Завалишин и Гранилина не пришли бы сюда, в «Веселый лужок», если бы не было объявлено угощение бесплатным.
Оставим мечтавших стать миллионерами, назовем тех, кто не был. Агния Молохова, Вениамин Строганов, Платон и Скуратов, а с ними и другие не нашли для себя возможным появиться в этом «Лужке». Достаточно и того, что глава фирмы со своей супругой развлекаются здесь, попивая десертные и игристые вина.
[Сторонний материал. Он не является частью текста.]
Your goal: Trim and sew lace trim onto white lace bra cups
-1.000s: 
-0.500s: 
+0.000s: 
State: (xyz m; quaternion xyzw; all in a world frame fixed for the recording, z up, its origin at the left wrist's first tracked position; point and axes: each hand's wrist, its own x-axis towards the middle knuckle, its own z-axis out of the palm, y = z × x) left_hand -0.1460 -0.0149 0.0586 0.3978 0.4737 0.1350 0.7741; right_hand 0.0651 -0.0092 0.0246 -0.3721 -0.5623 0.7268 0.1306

Они весело награждают певиц, бросая им золотые монеты, завернутые в конфетные бумажки, не зная того, что это для них последний вечера последний ужин.
Вернувшись домой, Лука Фомич оживленно рассказывал Платону, что было там, как жадно считал Овчаров будущие прибыли.
Довольный отец, счастливый глава фирмы, радуясь запахам первой теплой весенней ночи, вскоре крепко уснул и не проснулся.
Утром завывные гудки заводов Акинфина проревели о смерти их главы.
Застучали телеграфные ключи. Получены ответные телеграммы. Приедут Лучинины. Цецилия умоляет Платона держаться и принять утрату как неизбежность неминуемого.
От Клавдия еще нет вестей на разыскную телеграмму, да и скоро ли она найдет его, отдавшегося во власть гастролей музыкально-вокальной эксцентрической труппы? А если и найдет сегодня, то никакие курьерские поезда не успеют примчать Клавдия к дню погребения отца.
Жалостливая и любящая мать Калерия Зоиловна была непосредственна и на этот раз:
— Оттого, что по мертвому отцу будет надрывать свою душу и второй сын, новопреставленной душе краше не будет, а Клавочке с его хлипким здоровьем может стать совсем худо на похоронах.
Платон окончательно понял, а поняв, недоумевал, как могли прожить столько вместе два чужих человека, называясь мужем и женой.
Калерия Зоиловна, стараясь скрыть свое желание прочитать завещание мужа, не могла этого сделать. Она знала, что написано в завещании, составляемом при ее участии. Однако у нее закрались сомнения: не переделал ли он втайне от нее написанное и не обделил ли не любимого им Клавдика?